Expected goals (also known as xG) is a predictive statistic that gives an indication of whether results are based on sustainable factors like a steady creation of scoring chances, or whether it is down to aspects such as shooting luck or outstanding goaltending.
Simply put, an expected goals rate (xGF%) above 50% is considered good because it means a team is creating the majority of the scoring chances. Anything below 50% is usually a sign that a team is struggling to control play.
xG numbers cited from Evolving Hockey.
It turned out that Montreal was unaffected by its hiatus due to a COVID positive test, and are slowly getting healthier. On Saturday, Tyler Toffoli returned after three games away and made an immediate impact scoring the first goal for the Habs against Ottawa. That start to the Canadiens’ game wasn’t the big takeaway from a fourth loss to the Senators this season.
The big issue is the league’s most awkward, draw- out, conversation to come. There’s going to come a point where the Canadiens acknowledge, first to themselves and then to Carey Price, that he’s not providing them their best chance to win.

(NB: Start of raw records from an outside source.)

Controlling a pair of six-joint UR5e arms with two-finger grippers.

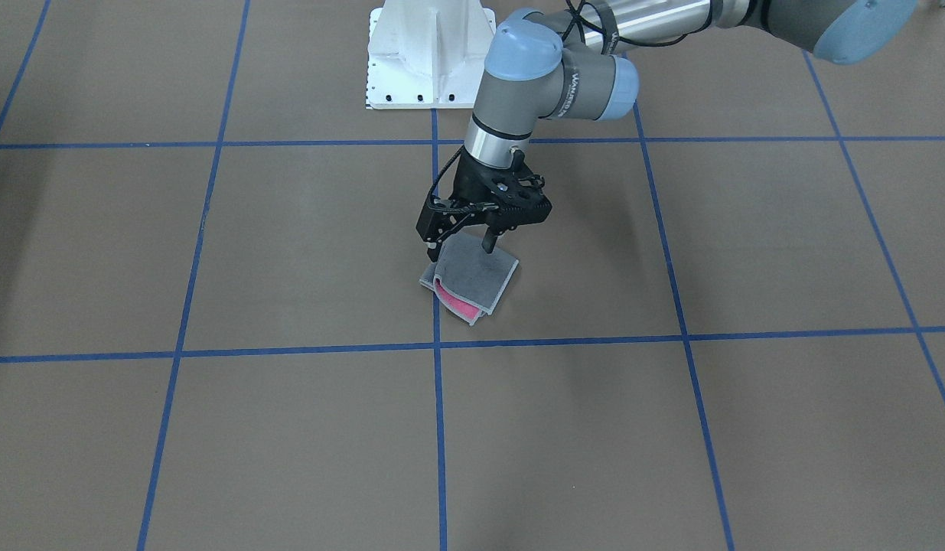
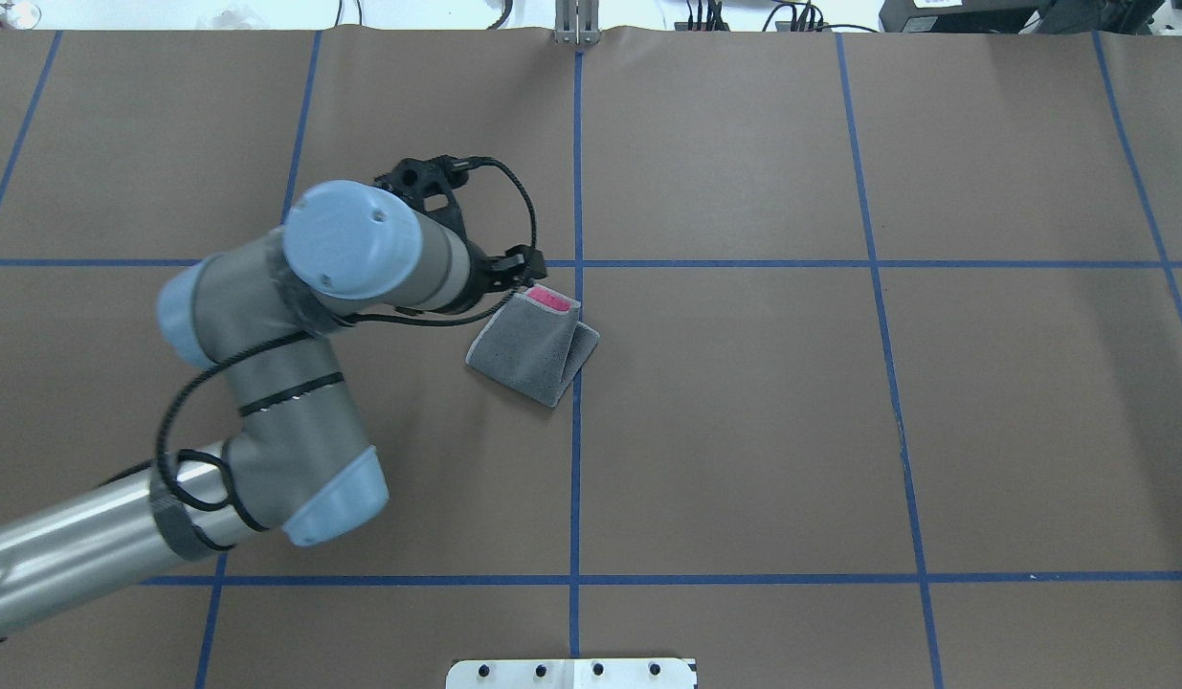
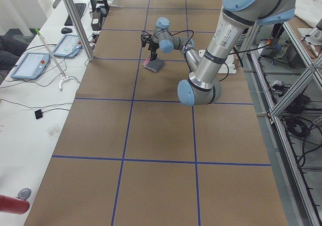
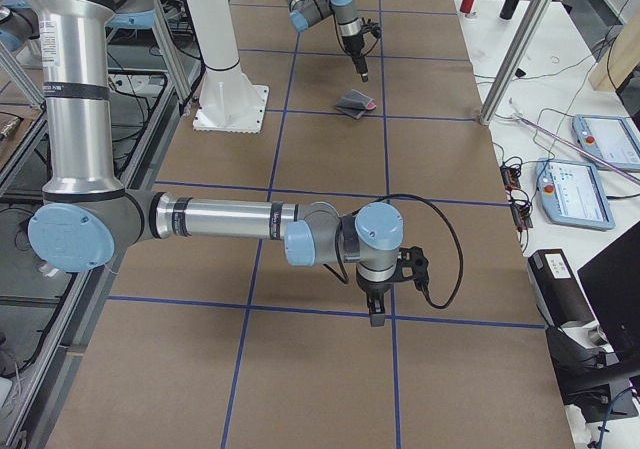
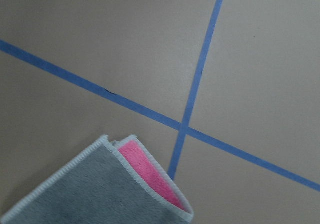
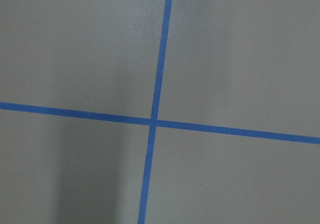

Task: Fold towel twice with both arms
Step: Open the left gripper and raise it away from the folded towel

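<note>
Seems past the second fold: left tool (image 1: pixel 461 249) spread open over towel (image 1: pixel 478 277), folded on bench (image 1: pixel 288 252) by a tape cross (image 2: pixel 577 263). Cannot tell for right tool (image 4: pixel 376 317). Next, lift clear without snagging.

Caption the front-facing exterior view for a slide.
Left end effector, open, poised just over the folded towel, grey face up with pink showing at one edge, on the blue-taped table.
</note>
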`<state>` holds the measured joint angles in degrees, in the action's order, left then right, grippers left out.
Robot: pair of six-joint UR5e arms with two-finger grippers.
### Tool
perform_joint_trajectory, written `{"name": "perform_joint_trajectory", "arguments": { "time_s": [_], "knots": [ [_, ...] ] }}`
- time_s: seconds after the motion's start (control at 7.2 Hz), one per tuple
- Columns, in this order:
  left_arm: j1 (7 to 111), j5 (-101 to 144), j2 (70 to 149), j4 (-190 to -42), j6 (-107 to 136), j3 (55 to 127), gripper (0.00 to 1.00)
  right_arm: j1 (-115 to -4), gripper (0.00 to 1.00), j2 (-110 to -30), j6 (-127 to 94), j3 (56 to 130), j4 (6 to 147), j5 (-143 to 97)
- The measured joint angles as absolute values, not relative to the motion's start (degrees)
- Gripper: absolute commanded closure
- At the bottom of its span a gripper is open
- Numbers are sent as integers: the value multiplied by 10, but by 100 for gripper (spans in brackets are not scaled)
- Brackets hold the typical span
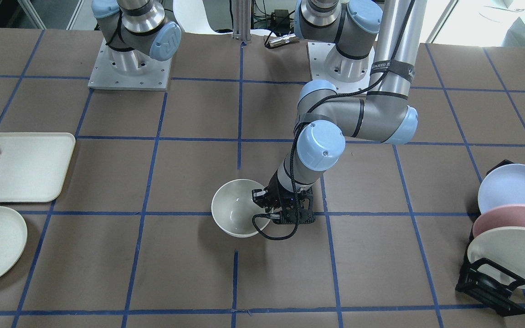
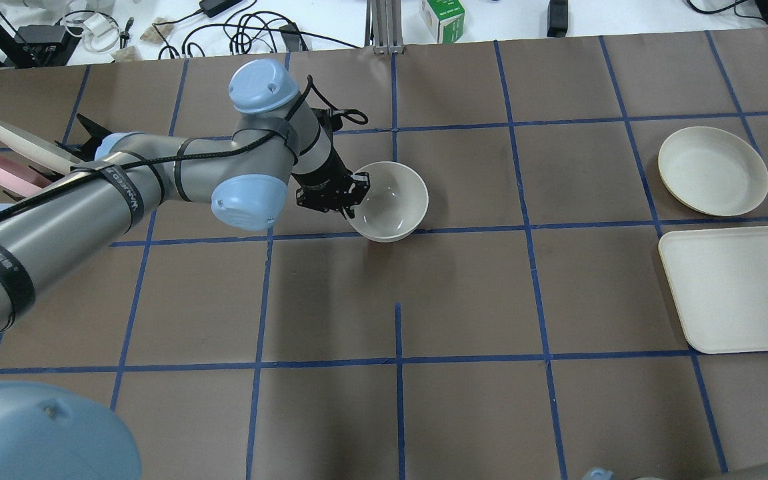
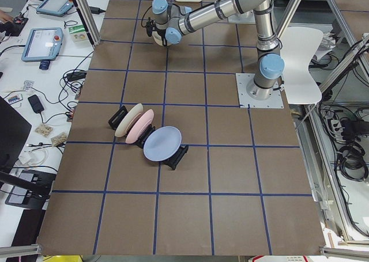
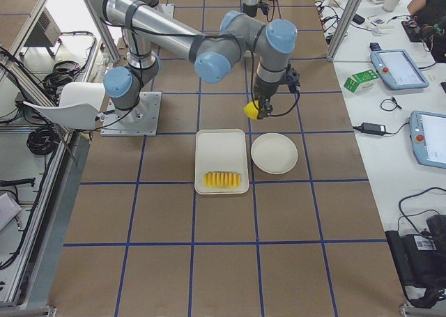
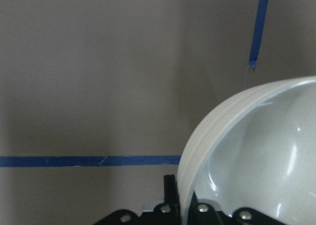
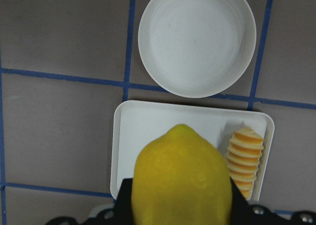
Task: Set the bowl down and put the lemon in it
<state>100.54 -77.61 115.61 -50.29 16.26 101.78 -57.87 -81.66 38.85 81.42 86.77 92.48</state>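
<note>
The off-white bowl sits near the table's middle, on or just above the surface; it also shows in the overhead view and the left wrist view. My left gripper is shut on the bowl's rim, one finger inside and one outside, and it shows in the overhead view too. My right gripper is shut on the yellow lemon and holds it in the air above the white tray's far end. The lemon also shows in the exterior right view.
A shallow white plate lies beside the tray, which bears sliced yellow-orange fruit. A black rack with pastel plates stands at the table's left end. Both arm bases stand at the robot's edge.
</note>
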Motion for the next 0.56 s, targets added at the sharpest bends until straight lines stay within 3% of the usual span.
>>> {"name": "perform_joint_trajectory", "arguments": {
  "time_s": [0.14, 0.28, 0.42, 0.56],
  "knots": [
    [1007, -775, 1159, -484, 166, 1027, 84, -583, 81, -831, 372, 816, 851, 925],
    [1008, -774, 1159, -477, 167, 1031, 36, -603, 80, -835, 342, 818, 844, 924],
    [1008, -774, 1159, -474, 168, 1033, 0, -640, 81, -835, 299, 818, 842, 923],
    [1008, -774, 1157, -473, 168, 1031, 0, -687, 81, -834, 250, 818, 843, 922]
  ]
}}
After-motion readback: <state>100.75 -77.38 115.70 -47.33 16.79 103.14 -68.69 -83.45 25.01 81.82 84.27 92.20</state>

Oftentimes, the teams themselves are the last to know, but the market has certainly figured out that the Canadiens are a more valuable team when Jake Allen starts in goal for Montreal. There’s been more than a few times this season when Allen was announced as starting and the price for the Habs got more expensive. Appropriately, when Price plays for the Canadiens, it costs them. Price has a Goals Saved Above Average of -3.81, while Allen has 4.7 Goals Saved Above Average in just 12 starts.
With Edmonton coming back into town so soon after getting steamrolled by the Habs, Montreal can expect a top-tier effort from the Oilers’ big guns. Given that the Oilers difference-makers make their biggest difference on the power play, it would behoove the Canadiens to stay out of the penalty box as their penalty kill has fallen to 26th in the NHL. Though in the four previous matchups between the teams this season, the Oilers have just one power play goal against Montreal.
Betting Analysis & Pick
The Oilers won’t be without motivation after last week’s loss, and the three losses in four games to Montreal this season, but after losing again to Ottawa on Saturday, the Habs aren’t going to be lacking effort either. Fundamentally this comes down to finding an edge in the price relative to how my “Let’s Do That Hockey” model rates these two teams.
With the Oilers at a dead-even average team at 5-on-5, and the Habs rated at 16% above-average. I would need to get the projected opening moneyline price of MTL -125 in conjunction with the goaltender I want in net if I’m the Canadiens, and that’s Jake Allen.